Directions
Of the lines in the data below, write out exactly those from the one holding "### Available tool" through the one holding "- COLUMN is", both included.

---

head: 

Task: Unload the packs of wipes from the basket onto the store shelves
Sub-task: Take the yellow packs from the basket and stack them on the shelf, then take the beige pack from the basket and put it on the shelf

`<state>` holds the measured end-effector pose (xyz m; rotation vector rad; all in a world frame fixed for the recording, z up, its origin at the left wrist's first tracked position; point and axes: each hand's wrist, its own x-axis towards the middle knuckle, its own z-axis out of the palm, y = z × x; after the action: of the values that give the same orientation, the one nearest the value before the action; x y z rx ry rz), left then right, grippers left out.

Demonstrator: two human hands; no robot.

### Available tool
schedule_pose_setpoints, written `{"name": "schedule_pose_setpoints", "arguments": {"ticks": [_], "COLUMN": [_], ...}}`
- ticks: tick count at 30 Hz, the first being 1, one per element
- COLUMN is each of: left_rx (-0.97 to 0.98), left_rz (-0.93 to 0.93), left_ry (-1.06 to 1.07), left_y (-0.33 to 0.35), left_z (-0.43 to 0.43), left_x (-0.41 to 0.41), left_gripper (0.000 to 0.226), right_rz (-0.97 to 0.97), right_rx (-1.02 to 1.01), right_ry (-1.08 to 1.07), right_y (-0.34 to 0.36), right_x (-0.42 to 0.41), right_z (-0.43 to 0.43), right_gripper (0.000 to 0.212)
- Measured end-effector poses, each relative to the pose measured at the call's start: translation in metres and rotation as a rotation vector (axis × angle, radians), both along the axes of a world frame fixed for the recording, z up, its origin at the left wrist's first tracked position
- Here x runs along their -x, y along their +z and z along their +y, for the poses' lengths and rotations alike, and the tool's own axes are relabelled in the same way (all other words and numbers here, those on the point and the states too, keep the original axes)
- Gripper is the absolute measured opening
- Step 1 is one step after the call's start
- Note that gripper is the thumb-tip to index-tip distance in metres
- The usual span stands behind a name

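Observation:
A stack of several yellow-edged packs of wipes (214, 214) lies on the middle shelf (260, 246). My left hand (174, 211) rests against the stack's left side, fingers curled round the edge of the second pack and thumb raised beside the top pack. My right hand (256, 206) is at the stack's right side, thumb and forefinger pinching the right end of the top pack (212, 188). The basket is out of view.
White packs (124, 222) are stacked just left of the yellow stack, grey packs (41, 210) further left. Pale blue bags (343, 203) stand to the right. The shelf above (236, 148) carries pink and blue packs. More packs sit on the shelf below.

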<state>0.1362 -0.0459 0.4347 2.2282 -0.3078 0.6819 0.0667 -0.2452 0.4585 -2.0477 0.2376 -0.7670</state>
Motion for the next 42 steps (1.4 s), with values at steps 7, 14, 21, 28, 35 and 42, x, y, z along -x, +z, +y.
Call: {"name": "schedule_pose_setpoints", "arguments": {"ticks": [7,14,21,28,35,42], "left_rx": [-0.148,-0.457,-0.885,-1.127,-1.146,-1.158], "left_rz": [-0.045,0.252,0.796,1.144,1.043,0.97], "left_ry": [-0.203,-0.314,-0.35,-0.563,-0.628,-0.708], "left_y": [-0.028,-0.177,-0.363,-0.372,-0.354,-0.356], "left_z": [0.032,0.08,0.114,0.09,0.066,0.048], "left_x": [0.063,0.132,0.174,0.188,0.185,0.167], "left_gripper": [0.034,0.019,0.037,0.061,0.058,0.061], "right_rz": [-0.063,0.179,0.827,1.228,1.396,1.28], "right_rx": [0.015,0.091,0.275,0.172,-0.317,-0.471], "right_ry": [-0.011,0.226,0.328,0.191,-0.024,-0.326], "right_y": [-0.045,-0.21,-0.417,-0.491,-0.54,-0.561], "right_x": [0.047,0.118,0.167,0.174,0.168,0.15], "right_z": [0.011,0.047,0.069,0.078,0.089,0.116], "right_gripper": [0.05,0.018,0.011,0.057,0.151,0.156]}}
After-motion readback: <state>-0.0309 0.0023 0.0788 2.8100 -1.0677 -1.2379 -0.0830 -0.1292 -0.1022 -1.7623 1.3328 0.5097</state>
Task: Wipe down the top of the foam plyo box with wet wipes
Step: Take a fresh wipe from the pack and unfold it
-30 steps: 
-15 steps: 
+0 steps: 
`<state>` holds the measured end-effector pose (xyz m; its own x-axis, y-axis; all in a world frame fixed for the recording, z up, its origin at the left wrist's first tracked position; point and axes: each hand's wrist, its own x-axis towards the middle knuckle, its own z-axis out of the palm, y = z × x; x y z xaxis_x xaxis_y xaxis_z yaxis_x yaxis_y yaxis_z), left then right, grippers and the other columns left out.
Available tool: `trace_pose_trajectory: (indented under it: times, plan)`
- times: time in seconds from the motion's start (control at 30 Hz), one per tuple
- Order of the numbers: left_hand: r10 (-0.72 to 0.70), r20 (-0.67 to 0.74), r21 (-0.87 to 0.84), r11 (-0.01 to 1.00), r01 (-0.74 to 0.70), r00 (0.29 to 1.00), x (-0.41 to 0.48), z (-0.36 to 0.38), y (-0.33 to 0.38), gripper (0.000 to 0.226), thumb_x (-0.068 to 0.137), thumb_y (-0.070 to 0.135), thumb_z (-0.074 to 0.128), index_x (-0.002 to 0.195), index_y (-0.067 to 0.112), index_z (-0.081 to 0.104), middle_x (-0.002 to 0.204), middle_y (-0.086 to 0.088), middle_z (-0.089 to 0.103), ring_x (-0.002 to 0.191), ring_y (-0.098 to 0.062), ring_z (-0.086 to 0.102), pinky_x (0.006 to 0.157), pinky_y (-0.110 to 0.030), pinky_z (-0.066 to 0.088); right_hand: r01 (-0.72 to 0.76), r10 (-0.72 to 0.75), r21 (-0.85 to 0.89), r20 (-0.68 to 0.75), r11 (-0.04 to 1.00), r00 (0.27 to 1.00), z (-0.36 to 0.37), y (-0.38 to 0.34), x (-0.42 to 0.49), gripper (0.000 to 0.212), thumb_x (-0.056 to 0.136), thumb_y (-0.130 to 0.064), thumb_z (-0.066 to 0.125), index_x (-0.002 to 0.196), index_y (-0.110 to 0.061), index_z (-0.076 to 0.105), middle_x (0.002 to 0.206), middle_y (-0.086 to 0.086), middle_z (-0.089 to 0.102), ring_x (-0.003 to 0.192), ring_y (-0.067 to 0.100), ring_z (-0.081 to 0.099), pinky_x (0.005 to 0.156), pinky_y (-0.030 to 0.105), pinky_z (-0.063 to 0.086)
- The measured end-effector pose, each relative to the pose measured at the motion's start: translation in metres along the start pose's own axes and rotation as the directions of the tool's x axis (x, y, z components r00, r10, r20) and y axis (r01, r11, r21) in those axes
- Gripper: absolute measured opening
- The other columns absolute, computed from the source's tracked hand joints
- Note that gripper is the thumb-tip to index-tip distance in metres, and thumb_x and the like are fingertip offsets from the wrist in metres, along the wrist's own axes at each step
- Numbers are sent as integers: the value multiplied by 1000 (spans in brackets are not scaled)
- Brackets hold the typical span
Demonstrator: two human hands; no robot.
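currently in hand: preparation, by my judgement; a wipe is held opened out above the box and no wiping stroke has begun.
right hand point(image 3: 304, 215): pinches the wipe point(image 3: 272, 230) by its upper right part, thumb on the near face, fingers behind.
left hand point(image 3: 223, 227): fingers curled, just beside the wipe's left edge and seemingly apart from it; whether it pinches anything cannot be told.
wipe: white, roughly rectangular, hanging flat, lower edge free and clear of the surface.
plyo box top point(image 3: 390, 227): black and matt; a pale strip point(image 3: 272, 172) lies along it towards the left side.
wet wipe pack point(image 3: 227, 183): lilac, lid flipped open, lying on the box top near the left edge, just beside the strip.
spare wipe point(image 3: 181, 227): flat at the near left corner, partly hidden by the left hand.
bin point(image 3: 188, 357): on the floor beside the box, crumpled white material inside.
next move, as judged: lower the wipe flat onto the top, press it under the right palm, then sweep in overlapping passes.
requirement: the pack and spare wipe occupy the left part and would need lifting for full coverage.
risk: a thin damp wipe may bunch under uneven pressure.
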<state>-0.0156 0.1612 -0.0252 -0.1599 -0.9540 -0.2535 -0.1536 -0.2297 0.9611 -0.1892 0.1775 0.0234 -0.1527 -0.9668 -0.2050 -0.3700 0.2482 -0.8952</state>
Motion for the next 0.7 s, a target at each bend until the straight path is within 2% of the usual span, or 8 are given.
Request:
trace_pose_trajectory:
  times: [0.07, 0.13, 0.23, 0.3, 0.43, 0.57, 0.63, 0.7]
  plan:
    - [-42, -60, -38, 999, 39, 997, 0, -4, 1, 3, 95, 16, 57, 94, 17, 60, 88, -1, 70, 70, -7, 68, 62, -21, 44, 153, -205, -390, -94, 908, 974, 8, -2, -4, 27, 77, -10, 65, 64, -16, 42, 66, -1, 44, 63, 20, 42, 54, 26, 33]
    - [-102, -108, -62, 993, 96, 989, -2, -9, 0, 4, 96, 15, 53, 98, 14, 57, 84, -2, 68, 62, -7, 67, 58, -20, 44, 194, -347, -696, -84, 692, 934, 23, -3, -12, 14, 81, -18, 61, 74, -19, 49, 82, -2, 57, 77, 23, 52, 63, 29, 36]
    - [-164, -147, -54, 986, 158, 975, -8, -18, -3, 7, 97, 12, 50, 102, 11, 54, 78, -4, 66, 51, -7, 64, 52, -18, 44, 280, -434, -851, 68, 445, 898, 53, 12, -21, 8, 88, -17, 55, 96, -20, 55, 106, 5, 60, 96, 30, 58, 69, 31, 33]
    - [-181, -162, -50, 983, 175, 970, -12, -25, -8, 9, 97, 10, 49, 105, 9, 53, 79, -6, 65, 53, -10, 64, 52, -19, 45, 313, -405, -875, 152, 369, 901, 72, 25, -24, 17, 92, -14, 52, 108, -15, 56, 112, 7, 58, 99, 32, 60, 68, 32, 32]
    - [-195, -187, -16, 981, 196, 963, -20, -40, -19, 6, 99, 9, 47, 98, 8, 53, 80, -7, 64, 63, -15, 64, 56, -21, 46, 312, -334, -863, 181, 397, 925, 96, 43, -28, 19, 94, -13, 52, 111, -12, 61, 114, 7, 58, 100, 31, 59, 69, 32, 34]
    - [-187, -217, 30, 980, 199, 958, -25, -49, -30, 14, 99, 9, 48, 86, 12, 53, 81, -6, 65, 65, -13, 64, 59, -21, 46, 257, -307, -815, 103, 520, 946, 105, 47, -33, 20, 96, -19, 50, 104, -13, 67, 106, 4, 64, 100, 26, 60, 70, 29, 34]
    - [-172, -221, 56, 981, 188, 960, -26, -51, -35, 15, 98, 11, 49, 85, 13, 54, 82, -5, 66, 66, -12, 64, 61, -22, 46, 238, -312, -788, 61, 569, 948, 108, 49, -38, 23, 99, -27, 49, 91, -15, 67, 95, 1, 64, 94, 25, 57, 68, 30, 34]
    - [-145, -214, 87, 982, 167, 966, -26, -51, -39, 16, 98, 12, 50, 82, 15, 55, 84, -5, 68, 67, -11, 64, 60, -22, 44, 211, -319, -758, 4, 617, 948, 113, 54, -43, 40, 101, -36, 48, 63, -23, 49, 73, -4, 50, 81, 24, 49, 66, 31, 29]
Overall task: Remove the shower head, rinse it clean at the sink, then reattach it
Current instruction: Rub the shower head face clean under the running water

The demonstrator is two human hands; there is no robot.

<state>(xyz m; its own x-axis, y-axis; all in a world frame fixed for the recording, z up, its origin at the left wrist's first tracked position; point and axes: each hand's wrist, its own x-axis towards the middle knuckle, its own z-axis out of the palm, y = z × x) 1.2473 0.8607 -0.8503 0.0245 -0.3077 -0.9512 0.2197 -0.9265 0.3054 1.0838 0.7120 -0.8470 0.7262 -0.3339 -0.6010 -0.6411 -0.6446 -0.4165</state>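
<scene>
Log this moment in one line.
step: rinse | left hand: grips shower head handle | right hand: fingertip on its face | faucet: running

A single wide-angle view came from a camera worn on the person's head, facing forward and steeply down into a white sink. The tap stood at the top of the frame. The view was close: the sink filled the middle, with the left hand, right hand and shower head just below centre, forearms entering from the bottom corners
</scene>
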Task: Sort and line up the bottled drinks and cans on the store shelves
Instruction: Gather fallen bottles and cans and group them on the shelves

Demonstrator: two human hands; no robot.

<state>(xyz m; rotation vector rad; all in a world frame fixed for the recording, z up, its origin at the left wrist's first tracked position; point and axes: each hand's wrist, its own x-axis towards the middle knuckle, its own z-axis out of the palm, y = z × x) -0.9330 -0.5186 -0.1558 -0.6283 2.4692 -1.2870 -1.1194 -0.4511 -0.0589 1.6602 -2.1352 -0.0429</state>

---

Completed exercise
### Available tool
schedule_pose_setpoints, written `{"name": "schedule_pose_setpoints", "arguments": {"ticks": [_], "COLUMN": [_], ...}}`
- ticks: tick count at 30 Hz, the first being 1, one per element
- COLUMN is each of: left_rx (-0.97 to 0.98), left_rz (-0.93 to 0.93), left_ry (-1.06 to 1.07), left_y (-0.33 to 0.35), left_z (-0.43 to 0.43), left_x (-0.41 to 0.41), left_gripper (0.000 to 0.226), right_rz (-0.97 to 0.97), right_rx (-1.02 to 1.01), right_ry (-1.08 to 1.07), right_y (-0.34 to 0.36), right_x (-0.42 to 0.41), right_z (-0.43 to 0.43), right_gripper (0.000 to 0.212)

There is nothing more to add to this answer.